Similarly, you can list categories, branches, versions, or revisions:
% tla library-categories [ARCHIVE] % tla library-branches [ARCHIVE/CATEGORY] % tla library-versions [ARCHIVE/BRANCH] % tla library-revisions [ARCHIVE/VERSION]
You can locate an individual file in a revision library with:
% tla library-file FILE [REVISION] PATH
or obtain its contents with:
% tla cat-library-file FILE [REVISION] ...file contents...
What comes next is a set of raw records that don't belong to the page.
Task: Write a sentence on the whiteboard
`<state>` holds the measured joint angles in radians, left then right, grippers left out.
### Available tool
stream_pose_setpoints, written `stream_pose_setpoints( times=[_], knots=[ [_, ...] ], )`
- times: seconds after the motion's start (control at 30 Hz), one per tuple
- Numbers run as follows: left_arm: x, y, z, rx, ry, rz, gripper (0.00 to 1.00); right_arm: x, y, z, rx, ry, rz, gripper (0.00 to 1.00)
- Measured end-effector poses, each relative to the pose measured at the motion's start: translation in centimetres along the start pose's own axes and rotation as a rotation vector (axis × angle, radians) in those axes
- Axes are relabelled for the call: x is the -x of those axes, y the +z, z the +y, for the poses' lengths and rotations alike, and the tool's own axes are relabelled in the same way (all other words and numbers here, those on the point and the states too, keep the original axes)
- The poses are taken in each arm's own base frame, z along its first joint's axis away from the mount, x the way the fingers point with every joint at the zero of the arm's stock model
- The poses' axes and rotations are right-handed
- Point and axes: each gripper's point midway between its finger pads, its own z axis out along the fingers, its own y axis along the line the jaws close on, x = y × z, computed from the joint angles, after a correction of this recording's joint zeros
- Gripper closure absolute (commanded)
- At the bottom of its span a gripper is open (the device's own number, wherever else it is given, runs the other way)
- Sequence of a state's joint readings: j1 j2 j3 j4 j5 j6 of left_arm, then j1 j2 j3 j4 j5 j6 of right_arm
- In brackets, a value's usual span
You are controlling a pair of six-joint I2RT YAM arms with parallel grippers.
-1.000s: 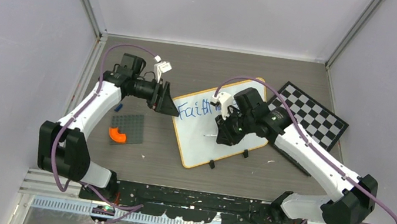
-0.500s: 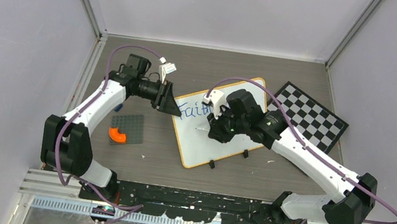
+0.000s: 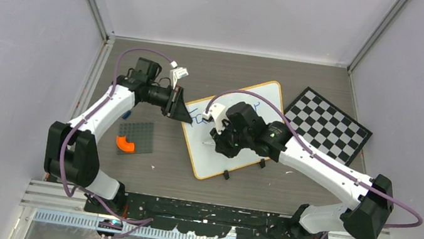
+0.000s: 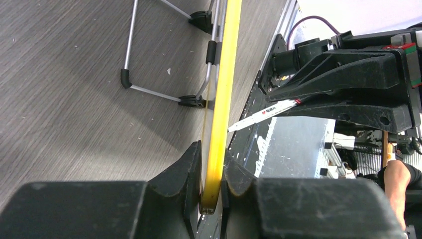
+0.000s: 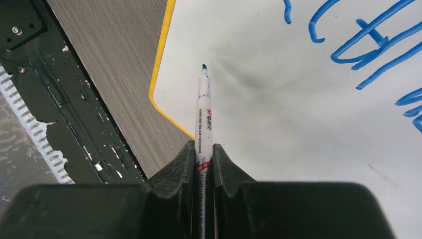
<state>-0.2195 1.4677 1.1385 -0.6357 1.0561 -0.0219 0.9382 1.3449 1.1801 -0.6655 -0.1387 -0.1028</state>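
The whiteboard point(image 3: 211, 160), white with a yellow frame, lies tilted at the table's middle with blue writing point(image 5: 363, 45) near its top. My left gripper point(image 3: 183, 114) is at the board's left corner. In the left wrist view its jaws point(image 4: 213, 169) are shut on the yellow frame point(image 4: 226, 74). My right gripper point(image 3: 219, 141) hovers over the board's left half, shut on a white marker point(image 5: 204, 114). The marker's blue tip points at bare board point(image 5: 298, 124) near the lower-left edge; I cannot tell whether it touches.
A black-and-white checkered board point(image 3: 329, 124) lies right of the whiteboard. A grey baseplate point(image 3: 136, 137) with an orange piece point(image 3: 126, 143) sits at the left. Wire stand legs point(image 4: 149, 89) show under the whiteboard. The black base rail point(image 3: 208, 214) runs along the near edge.
My left gripper has closed onto the whiteboard's left corner. My right arm has carried the marker left, from the written word toward the board's left half.
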Motion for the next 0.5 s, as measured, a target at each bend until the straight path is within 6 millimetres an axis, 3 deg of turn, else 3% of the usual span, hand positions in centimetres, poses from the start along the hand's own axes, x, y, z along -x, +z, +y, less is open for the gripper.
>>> stream_pose_setpoints(
  times=[0.33,0.5],
  knots=[
    [0.0,0.0,0.1,-0.001,0.032,-0.001,1.0,0.4,0.2,-0.5,-0.033,-0.005,-0.015,1.0],
    [0.0,0.1,0.0,-0.004,0.037,0.002,1.0,0.8,0.2,-1.0,-0.061,-0.006,-0.028,1.0]
  ],
)
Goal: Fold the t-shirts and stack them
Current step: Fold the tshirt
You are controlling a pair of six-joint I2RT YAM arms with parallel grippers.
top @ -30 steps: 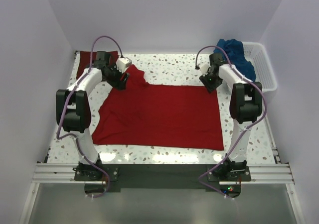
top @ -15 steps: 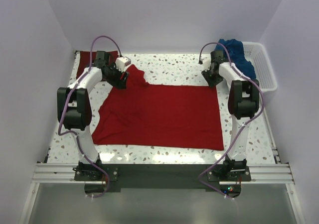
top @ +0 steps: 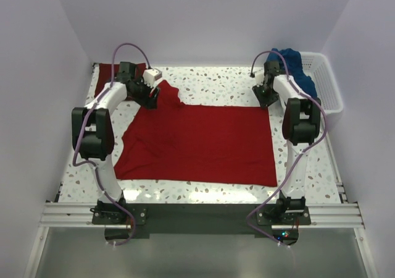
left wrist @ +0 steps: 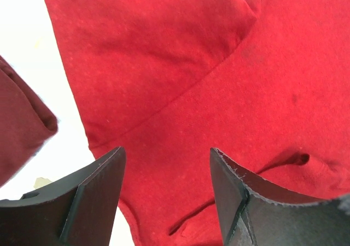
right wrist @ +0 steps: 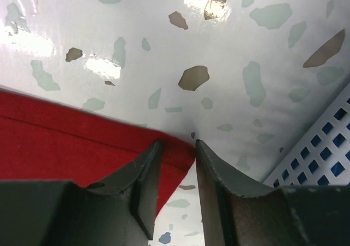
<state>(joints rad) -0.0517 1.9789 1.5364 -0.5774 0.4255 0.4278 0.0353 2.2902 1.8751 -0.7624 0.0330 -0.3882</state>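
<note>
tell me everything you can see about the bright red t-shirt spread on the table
The bright red t-shirt is plain soft cloth, spread nearly flat across the middle of the speckled table, with light wrinkles toward its left side. One short sleeve sticks out at the far left corner, its seam plain in the left wrist view. The left claw hangs open just above that sleeve area. The right claw straddles the far right corner, jaws narrowly apart.
</note>
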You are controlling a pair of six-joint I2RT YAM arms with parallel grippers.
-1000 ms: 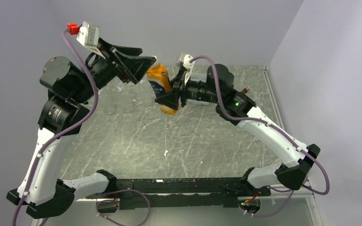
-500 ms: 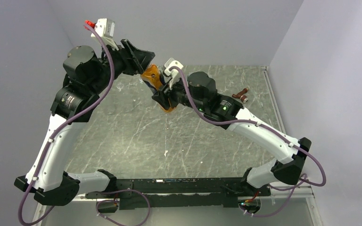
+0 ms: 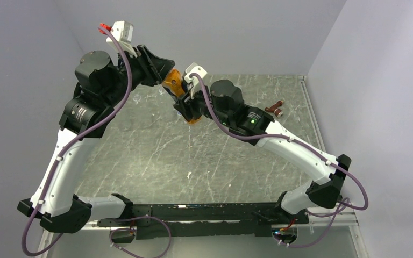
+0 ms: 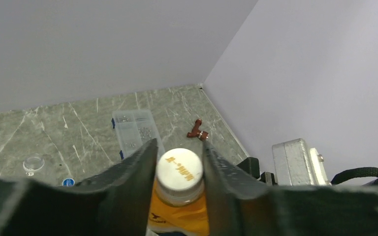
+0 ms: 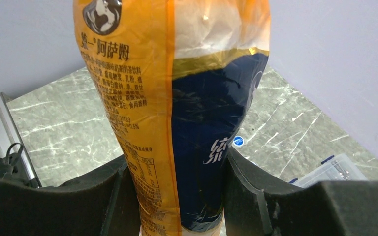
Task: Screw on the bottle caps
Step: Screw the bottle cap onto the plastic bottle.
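High above the far half of the grey marbled table (image 3: 156, 150), both arms are raised and bent inward so that their wrists meet at one orange bottle (image 3: 175, 86). From the left side, the left arm rises steeply from its base, folds at the elbow and reaches rightward. The left gripper (image 4: 179, 152) sits over the top of the bottle, one dark finger against each side of the cap (image 4: 179, 169) with no gap showing, so it grips the cap. From the right side, the right arm slants up and leftward. The right gripper (image 5: 177, 167) is clamped across the lower body of the bottle, with its fingers (image 5: 248, 187) pressed into the label on both sides. Held off the table, the bottle tilts between the two grippers. It is orange with a dark blue label panel, printed Chinese text and a crinkled wrap. Its cap is round and cream-white with orange lettering on top. Down on the table lie a small blue bottle cap (image 4: 68, 182), a clear cup (image 4: 33, 162), a flat clear plastic box (image 4: 135, 129) and, well apart near the right wall, a small brown object (image 4: 197, 132).
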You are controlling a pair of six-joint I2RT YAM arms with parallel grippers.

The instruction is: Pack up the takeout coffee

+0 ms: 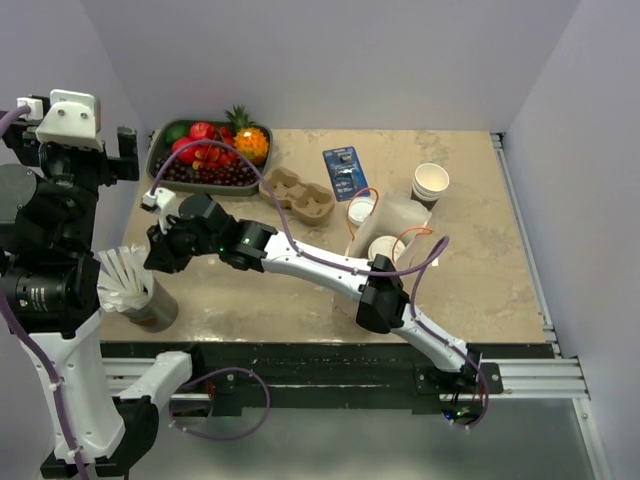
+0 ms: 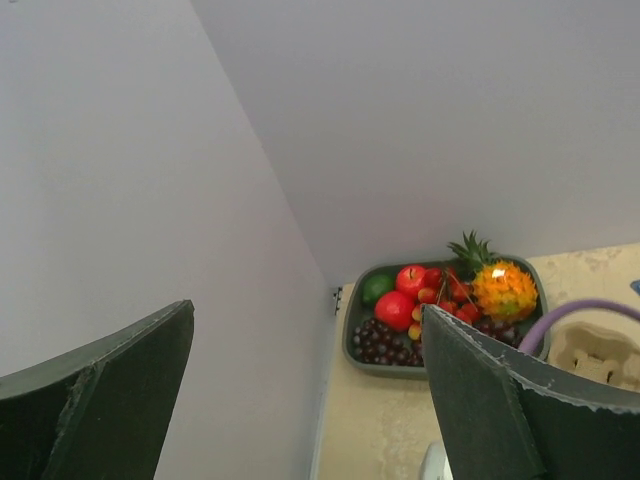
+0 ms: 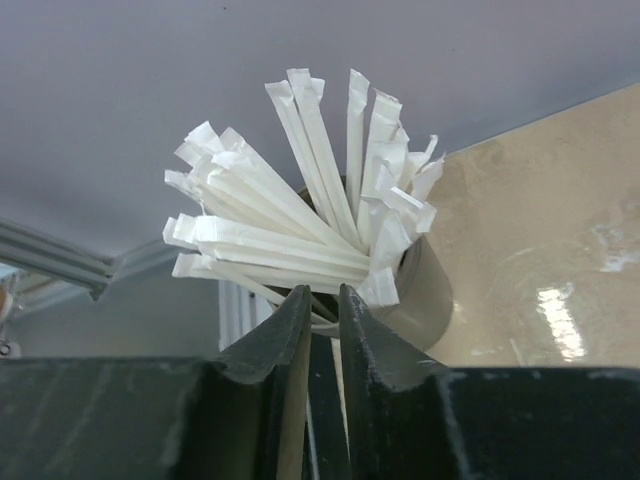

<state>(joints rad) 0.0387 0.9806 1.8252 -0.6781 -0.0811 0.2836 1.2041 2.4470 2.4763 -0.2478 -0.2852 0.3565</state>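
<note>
Beige desk holds the lidded takeout coffee (image 1: 361,210) mid-table, just right of the pulp cup carrier (image 1: 297,195), while the right end effector (image 3: 322,292) is clenched among wrapped straws (image 3: 300,200) and the left end effector (image 2: 307,312) hangs released.

Beige table (image 1: 480,280) carries fruit tray (image 1: 157,150) far-left, pulp carrier (image 1: 297,195), blue pkt (image 1: 343,168), white-lidded cup (image 1: 361,210), 1 cup stack (image 1: 431,181). Straw cup (image 1: 155,308) stands at near-left edge.
</note>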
Both commands accept the options --id
and --this
. With --id
,
the argument FILE
is interpreted as an inventory id, and the file
with that id is found.
With --this
, FILE
is interpreted as a file relative to the current
directory, which should be part of a project tree. The file's
inventory id is computed and the corresponding file found in
REVISION
.
% tla touched-files-prereqs REVISION
That command looks at the patch set for REVISION
and at all
preceding patch sets in the same version (it searches your library
rather than your repository for this purpose). It reports the list of
patches that touch overlapping sets of files and directories -- in
other words, it tells you what patches can be applied independently of
others. The command has an option to exclude from consideration file
names matching a certain pattern (e.g.
=README
or
ChangeLog
). It
has an option to exclude from the output list patches which have
already been applied to a given project tree. It has an option to
report the specific files which are overlapped.